* _WORK INSTRUCTION_
Without including any pictures, reproduce all the lines below word for word.

Segment Open

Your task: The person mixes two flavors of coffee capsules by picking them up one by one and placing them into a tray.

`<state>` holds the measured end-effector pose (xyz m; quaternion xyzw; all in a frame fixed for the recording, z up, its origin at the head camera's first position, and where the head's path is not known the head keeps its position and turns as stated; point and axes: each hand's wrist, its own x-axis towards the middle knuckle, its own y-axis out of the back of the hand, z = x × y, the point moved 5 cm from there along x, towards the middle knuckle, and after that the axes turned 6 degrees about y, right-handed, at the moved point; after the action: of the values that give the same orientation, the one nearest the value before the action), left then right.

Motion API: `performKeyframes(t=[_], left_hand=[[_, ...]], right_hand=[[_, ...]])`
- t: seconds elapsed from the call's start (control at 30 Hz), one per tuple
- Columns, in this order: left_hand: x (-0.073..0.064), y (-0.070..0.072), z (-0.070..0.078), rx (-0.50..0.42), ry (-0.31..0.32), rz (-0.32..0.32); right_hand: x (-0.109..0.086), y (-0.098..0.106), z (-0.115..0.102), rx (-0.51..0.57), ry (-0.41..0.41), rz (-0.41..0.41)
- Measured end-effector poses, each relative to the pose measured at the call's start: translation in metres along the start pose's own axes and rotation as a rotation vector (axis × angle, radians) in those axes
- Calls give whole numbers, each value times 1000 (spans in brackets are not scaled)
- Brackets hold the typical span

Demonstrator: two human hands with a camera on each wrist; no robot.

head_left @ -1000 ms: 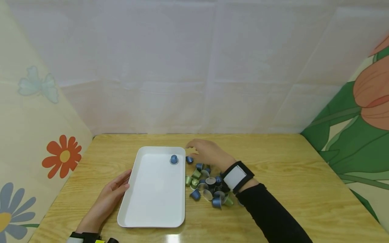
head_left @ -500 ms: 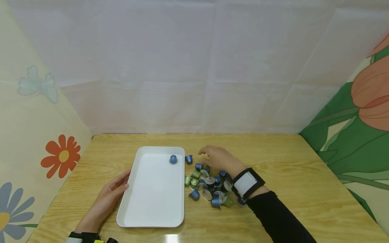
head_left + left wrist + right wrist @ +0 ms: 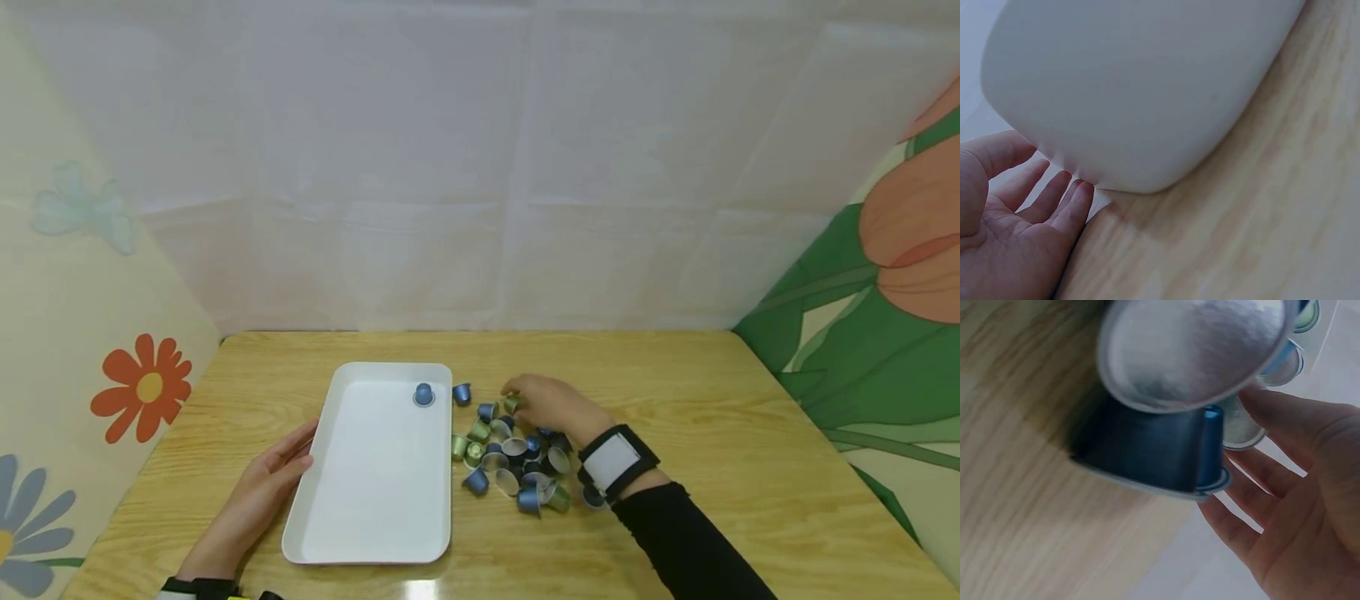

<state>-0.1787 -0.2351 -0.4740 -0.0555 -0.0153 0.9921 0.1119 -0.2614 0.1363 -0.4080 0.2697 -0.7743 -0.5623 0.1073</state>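
Observation:
A white tray [image 3: 367,475] lies left of centre on the table, one blue coffee capsule [image 3: 423,393] standing near its far right corner. My left hand [image 3: 273,479] touches the tray's left edge; the left wrist view shows its relaxed fingertips [image 3: 1082,187] against the tray's side. Over the far side of a heap of coffee capsules, my right hand [image 3: 558,406] pinches a green coffee capsule [image 3: 512,404] between thumb and fingers. In the right wrist view, a silver capsule lid [image 3: 1194,350] and a dark blue capsule [image 3: 1141,447] partly cover the fingertips.
The heap holds blue, green and black capsules, some with their silver lids facing up. A blue capsule [image 3: 462,393] lies by the tray's right rim, another [image 3: 476,481] at the heap's near left. A white sheet [image 3: 480,167] hangs behind the wooden table [image 3: 712,467].
My right hand has drawn back from the blue capsule beside the tray, moving right and nearer to the heap. A green capsule now shows at its fingertips. The left hand stays at the tray.

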Motion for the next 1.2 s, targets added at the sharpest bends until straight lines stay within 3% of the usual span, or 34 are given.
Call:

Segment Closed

* _SOLUTION TO THIS TASK_
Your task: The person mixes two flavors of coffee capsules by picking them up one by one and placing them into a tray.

`<state>` holds the measured end-effector pose (xyz m; quaternion xyzw; all in a frame fixed for the recording, z up, its origin at the head camera's first position, and where the head's path is not known the head keeps its position and turns as stated; point and axes: each hand's wrist, its own x-axis towards the middle knuckle, its own y-axis out of the back of the hand, z = x × y, the point moved 5 cm from there along x, towards the middle knuckle, and after that the axes turned 6 degrees about y, right-handed, at the moved point; after the action: of the values that give the same orientation, the one nearest the value before the action), left then right.

Motion API: `performKeyframes(t=[_], left_hand=[[_, ...]], right_hand=[[_, ...]])`
- t: seconds elapsed from the call's start (control at 30 Hz), one per tuple
- Columns, in this order: left_hand: x (-0.073..0.064), y (-0.070..0.072), z (-0.070..0.078), rx (-0.50..0.42), ry (-0.31..0.32), rz (-0.32..0.32); right_hand: x (-0.109..0.086), y (-0.098..0.106), z (-0.115..0.102), rx (-0.51..0.57), ry (-0.41..0.41), rz (-0.41..0.41)
- Measured end-effector poses, each relative to the pose measured at the call's start: translation in metres along the start pose's own axes and rotation as a rotation vector (axis × angle, radians) in those axes
- Calls give whole numbers, each value times 1000 (spans in brackets are not scaled)
- Brackets hold the typical span

Demonstrator: two human hands with a camera on each wrist; no robot.

head_left @ -1000 ms: 
head_left @ -500 ms: 
head_left + left wrist + right wrist @ +0 ms: 

<state>-0.1787 -0.2351 -0.4740 -0.0555 -0.0153 0.9921 0.1119 -0.2614 0.1363 -0.4080 0.2697 -0.7743 -0.5623 0.1073</state>
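Observation:
A white tray [image 3: 367,475] lies left of centre on the table, one blue coffee capsule [image 3: 423,393] standing near its far right corner. My left hand [image 3: 273,479] touches the tray's left edge; the left wrist view shows its relaxed fingertips [image 3: 1082,187] against the tray's side. Over the far side of a heap of coffee capsules, my right hand [image 3: 558,406] pinches a green coffee capsule [image 3: 512,404] between thumb and fingers. In the right wrist view, a silver capsule lid [image 3: 1194,350] and a dark blue capsule [image 3: 1141,447] partly cover the fingertips.
The heap holds blue, green and black capsules, some with their silver lids facing up. A blue capsule [image 3: 462,393] lies by the tray's right rim, another [image 3: 476,481] at the heap's near left. A white sheet [image 3: 480,167] hangs behind the wooden table [image 3: 712,467].
My right hand has drawn back from the blue capsule beside the tray, moving right and nearer to the heap. A green capsule now shows at its fingertips. The left hand stays at the tray.
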
Motion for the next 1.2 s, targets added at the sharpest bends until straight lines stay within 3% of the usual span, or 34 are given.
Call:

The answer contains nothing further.